== THE TASK ==
Go to the line with "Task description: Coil" in the records below, then output it and each following line exactly, up to and including the line with "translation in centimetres". Skip pictures and add nothing.

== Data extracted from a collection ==
_ _ _ _
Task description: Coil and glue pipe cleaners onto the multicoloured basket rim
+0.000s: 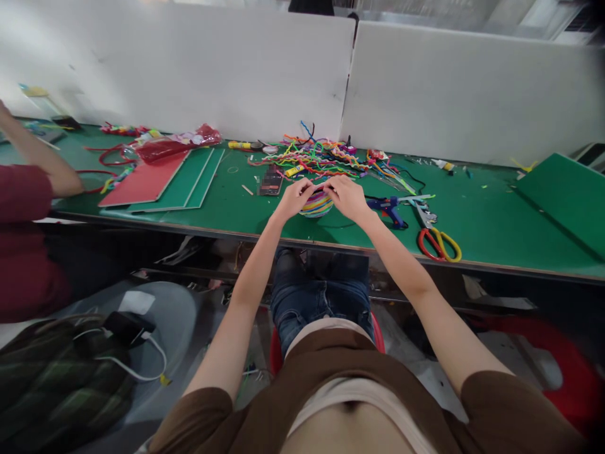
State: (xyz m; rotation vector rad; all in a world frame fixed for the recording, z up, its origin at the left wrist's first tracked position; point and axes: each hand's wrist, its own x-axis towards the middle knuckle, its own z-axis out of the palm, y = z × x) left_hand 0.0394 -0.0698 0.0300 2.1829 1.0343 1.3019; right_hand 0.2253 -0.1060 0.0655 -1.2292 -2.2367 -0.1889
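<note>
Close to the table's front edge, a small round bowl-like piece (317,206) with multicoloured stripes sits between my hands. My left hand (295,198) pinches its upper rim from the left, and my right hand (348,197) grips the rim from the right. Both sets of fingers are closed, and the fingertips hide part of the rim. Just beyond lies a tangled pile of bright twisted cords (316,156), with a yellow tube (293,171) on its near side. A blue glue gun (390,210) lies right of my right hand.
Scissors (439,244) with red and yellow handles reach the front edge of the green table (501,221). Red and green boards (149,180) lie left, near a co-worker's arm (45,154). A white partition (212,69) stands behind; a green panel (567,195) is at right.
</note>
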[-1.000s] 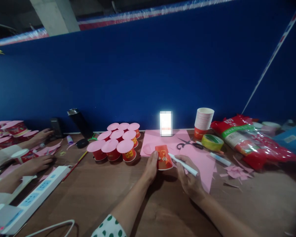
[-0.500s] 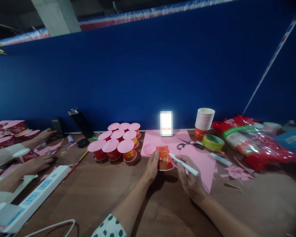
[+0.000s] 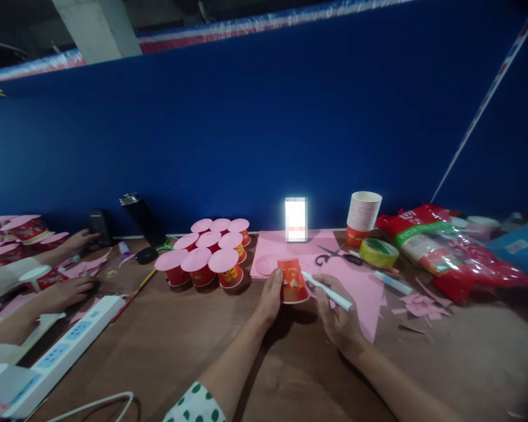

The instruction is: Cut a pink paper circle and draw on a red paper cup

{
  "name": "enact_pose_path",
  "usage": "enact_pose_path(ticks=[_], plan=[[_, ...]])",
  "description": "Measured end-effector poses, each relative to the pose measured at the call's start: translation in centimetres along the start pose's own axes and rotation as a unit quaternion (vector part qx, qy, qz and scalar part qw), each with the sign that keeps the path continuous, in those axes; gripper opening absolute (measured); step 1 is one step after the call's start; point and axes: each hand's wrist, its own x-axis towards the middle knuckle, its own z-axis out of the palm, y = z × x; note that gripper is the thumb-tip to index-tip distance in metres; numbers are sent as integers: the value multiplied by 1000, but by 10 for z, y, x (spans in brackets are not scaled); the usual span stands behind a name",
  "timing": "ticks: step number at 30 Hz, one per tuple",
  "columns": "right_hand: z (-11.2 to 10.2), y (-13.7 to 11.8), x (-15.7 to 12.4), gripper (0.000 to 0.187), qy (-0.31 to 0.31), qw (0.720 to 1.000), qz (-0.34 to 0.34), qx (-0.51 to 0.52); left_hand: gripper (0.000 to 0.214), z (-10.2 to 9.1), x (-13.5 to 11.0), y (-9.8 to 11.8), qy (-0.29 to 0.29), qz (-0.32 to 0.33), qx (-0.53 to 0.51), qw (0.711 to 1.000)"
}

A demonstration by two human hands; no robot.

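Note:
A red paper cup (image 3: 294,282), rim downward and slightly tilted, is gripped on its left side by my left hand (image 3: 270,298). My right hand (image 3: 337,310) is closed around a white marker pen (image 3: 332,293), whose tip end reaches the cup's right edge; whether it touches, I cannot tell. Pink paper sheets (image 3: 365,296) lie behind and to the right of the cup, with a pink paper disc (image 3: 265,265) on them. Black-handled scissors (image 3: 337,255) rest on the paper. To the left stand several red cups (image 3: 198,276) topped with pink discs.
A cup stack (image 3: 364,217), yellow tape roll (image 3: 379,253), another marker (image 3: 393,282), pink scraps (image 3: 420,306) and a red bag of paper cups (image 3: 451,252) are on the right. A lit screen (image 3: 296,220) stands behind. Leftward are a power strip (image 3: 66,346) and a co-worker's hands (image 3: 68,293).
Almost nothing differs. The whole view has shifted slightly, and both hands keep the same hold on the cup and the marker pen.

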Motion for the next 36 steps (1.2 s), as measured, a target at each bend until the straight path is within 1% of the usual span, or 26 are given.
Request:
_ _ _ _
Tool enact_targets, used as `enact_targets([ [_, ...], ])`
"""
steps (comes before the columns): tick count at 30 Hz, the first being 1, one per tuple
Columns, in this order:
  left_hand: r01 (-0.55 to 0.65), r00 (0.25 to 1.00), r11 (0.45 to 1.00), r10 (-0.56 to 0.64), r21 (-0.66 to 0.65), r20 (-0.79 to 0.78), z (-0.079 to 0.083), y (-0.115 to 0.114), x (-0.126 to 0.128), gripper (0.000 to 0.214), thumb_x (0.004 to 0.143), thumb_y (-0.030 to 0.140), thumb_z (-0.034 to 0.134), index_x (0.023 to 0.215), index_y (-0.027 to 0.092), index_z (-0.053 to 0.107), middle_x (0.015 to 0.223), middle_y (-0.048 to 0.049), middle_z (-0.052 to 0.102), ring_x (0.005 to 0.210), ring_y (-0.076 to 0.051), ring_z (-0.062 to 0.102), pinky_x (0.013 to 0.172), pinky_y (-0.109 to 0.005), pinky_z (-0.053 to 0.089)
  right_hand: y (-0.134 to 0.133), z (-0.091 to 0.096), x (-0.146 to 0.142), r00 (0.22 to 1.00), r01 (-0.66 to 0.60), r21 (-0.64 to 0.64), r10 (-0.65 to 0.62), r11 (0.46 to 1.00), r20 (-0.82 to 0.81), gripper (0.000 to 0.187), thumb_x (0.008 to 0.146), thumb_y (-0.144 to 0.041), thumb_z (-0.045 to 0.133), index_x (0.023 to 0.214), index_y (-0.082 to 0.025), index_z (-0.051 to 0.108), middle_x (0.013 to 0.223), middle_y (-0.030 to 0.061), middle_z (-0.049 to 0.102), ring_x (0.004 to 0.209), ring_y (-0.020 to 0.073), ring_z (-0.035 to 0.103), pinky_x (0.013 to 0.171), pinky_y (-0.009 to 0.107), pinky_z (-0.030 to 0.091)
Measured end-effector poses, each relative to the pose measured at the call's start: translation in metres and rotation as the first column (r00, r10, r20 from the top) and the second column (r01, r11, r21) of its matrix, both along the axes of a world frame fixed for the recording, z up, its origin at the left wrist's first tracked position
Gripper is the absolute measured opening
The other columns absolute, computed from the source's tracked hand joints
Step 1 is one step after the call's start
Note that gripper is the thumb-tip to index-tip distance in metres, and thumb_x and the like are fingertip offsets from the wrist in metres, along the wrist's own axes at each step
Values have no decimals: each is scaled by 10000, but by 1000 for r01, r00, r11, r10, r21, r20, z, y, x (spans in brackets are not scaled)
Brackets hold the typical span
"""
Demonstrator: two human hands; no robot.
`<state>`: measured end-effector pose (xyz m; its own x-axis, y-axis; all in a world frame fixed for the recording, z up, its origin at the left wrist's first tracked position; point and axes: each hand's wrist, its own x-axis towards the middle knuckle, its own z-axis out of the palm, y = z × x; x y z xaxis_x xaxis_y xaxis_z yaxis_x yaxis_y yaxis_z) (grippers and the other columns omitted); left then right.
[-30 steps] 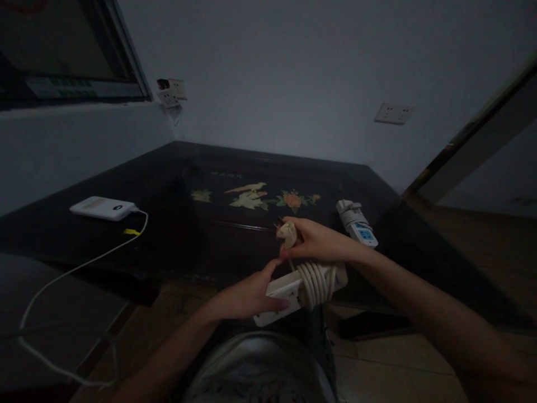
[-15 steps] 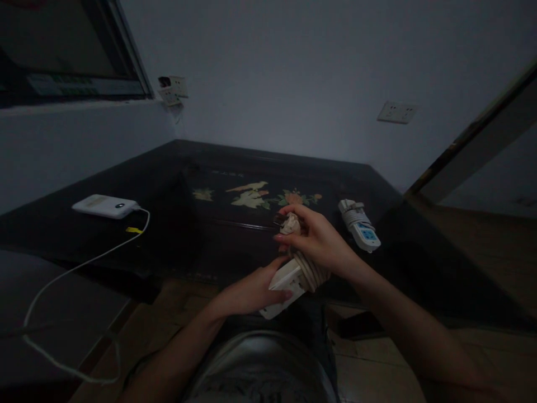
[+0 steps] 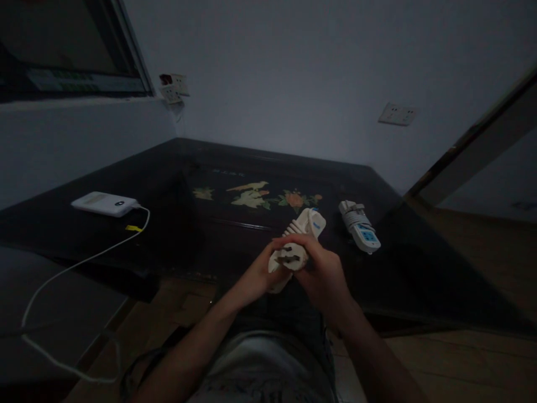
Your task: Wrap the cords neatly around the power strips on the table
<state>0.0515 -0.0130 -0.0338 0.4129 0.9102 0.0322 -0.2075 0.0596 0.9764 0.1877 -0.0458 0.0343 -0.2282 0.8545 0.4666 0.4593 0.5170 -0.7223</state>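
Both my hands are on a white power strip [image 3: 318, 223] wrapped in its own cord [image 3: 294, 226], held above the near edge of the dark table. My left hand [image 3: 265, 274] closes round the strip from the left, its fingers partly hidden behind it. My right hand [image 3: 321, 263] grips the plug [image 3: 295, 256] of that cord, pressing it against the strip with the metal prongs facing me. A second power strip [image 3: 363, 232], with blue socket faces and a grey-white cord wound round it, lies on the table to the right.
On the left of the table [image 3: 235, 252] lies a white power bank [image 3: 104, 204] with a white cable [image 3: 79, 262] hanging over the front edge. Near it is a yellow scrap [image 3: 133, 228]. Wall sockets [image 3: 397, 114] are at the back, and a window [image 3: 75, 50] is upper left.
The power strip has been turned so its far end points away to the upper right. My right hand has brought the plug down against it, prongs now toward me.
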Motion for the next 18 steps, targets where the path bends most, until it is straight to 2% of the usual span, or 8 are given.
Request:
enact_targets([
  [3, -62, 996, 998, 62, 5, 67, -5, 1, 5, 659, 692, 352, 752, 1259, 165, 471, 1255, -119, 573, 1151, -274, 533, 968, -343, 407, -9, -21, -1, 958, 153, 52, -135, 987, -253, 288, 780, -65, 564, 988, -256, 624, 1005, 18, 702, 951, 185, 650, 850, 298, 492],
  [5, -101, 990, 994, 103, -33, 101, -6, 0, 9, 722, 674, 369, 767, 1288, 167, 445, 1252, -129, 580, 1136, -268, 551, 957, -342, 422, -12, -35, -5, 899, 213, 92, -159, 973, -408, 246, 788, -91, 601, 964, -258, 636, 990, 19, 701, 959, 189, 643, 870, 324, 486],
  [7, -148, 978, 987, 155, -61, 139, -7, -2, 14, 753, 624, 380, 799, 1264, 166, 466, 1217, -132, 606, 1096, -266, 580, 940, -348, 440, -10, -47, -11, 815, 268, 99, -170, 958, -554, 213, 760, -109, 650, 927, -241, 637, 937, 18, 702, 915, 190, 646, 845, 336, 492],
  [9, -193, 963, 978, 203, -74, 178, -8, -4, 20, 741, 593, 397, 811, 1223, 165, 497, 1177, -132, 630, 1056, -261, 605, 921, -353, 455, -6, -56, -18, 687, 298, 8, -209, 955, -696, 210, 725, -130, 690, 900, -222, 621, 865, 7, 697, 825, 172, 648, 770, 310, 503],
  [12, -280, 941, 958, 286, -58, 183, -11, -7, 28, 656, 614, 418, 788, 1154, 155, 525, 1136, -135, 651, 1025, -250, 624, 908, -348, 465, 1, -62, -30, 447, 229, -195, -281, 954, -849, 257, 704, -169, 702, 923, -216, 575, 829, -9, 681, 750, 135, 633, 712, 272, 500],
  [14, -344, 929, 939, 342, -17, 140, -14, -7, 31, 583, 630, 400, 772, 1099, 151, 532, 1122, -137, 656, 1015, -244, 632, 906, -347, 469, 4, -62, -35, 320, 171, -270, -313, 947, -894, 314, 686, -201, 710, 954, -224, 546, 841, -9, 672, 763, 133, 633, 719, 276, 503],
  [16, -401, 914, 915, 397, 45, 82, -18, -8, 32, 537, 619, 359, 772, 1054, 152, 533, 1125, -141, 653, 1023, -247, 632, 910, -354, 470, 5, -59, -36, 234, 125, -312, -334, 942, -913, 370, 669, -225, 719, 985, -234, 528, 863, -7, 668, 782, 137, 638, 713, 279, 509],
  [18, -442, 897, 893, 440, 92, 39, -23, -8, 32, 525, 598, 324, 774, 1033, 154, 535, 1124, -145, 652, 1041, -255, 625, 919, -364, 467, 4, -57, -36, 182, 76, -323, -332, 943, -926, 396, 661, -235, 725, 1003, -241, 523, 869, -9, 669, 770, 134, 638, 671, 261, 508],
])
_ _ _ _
== REPLY ==
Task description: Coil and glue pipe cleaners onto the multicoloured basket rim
+0.000s: 
State: (xyz m; rotation vector rad; all in a world frame fixed for the recording, z up, its origin at the left wrist's first tracked position; point and axes: each hand's wrist, its own x-axis towards the middle knuckle, its own z-axis out of the palm, y = z × x) left_hand 0.0394 -0.0698 0.0300 2.1829 1.0343 1.3019; right_hand 0.2253 -0.1060 0.0655 -1.2292 -2.2367 -0.1889
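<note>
Close to the table's front edge, a small round bowl-like piece (317,206) with multicoloured stripes sits between my hands. My left hand (295,198) pinches its upper rim from the left, and my right hand (348,197) grips the rim from the right. Both sets of fingers are closed, and the fingertips hide part of the rim. Just beyond lies a tangled pile of bright twisted cords (316,156), with a yellow tube (293,171) on its near side. A blue glue gun (390,210) lies right of my right hand.
Scissors (439,244) with red and yellow handles reach the front edge of the green table (501,221). Red and green boards (149,180) lie left, near a co-worker's arm (45,154). A white partition (212,69) stands behind; a green panel (567,195) is at right.
</note>
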[-1.000s] 
[-0.500s] 
[+0.000s] 

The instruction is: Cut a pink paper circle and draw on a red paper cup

{
  "name": "enact_pose_path",
  "usage": "enact_pose_path(ticks=[_], plan=[[_, ...]])",
  "description": "Measured end-effector poses, each relative to the pose measured at the call's start: translation in centimetres along the start pose's own axes and rotation as a unit quaternion (vector part qx, qy, qz and scalar part qw), each with the sign that keeps the path continuous, in those axes; gripper opening absolute (measured); step 1 is one step after the call's start; point and axes: each hand's wrist, its own x-axis towards the middle knuckle, its own z-axis out of the palm, y = z × x; note that gripper is the thumb-tip to index-tip distance in metres; numbers are sent as integers: the value multiplied by 1000, but by 10 for z, y, x (spans in brackets are not scaled); the usual span stands behind a name",

There's no more to the answer.